Hecker, C., Raabe, B., Enslow, R. W., DeWeese, J., Maynard, J., and van Prooijen, K.
in: Proceedings of ACM SIGGRAPH ’08, 2008
URL, Google Scholar


Character animation in video games””whether manually key-framed or motion captured””has traditionally relied on codifying skeletons early in a game’s development, and creating animations rigidly tied to these fixed skeleton morphologies. This paper introduces a novel system for animating characters whose morphologies are unknown at the time the animation is created. Our authoring tool allows animators to describe motion using familiar posing and key-framing methods. The system records the data in a morphology-independent form, preserving both the animation’s structural relationships and its stylistic information. At runtime, the generalized data are applied to specific characters to yield pose goals that are supplied to a robust and efficient inverse kinematics solver. This system allows us to animate characters with highly varying skeleton morphologies that did not exist when the animation was authored, and, indeed, may be radically different than anything the original animator envisioned.


The paper explains how motion retargeting to wildly varying creatures is done in Electronic Arts’ game Spore. The crucial point is that they devised an animation system (Spasm) in which animators do not work on a fixed body, but on meta-level descriptions of body parts which are showcased on a small set of example bodies in the program window. Animators first select body parts by choosing descriptors like “grasper in front”. Then they can define movements in different modes e.g. relative to rest position, relative to external target, relative to limb length and similar others. The authors say in the discussion: “However, it takes weeks to build up an intuition about which kinds of motions generalize across a wide range of characters and which don’t.”

In principal they have devised an animation system in which motions are described in task space instead of in joint space (the standard in animation with e.g. Maya). Well, it’s some kind of hybrid. In general, everything in the paper is very ad hoc as the main objective is to make it work in real-time for the game. Anyway, the paper is not really addressing the problem of motion retargeting where you observe motion on one body and try to get it on another.
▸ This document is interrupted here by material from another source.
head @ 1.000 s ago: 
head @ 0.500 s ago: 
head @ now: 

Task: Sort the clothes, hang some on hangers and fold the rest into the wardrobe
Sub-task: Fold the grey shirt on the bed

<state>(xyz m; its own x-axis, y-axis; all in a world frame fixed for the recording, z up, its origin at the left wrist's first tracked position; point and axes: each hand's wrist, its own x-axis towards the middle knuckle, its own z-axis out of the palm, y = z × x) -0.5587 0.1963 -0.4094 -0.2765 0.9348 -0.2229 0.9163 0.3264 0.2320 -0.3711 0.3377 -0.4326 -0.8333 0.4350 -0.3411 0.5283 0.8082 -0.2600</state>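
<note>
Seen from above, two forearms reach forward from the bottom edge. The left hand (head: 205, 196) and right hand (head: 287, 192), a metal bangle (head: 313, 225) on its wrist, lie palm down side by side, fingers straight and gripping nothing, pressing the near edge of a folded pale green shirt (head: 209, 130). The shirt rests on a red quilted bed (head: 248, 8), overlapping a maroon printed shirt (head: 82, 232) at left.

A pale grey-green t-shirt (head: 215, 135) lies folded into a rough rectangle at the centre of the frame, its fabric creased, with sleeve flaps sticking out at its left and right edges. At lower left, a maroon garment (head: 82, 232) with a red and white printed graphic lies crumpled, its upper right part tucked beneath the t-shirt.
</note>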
Rather here they are concerned with representing motion from the beginning in such a way that it is easily transferred to a wide range of very different bodies.

A large part of the paper is about playing the so stored motion on a particular body (“specialization”). For this they use their own ad hoc IK solver. I didn’t find any interesting principles here (they sort out position of the spine first and only then solve for constraint satisfaction of the limbs), but I also didn’t put a lot of effort to understand what’s going on.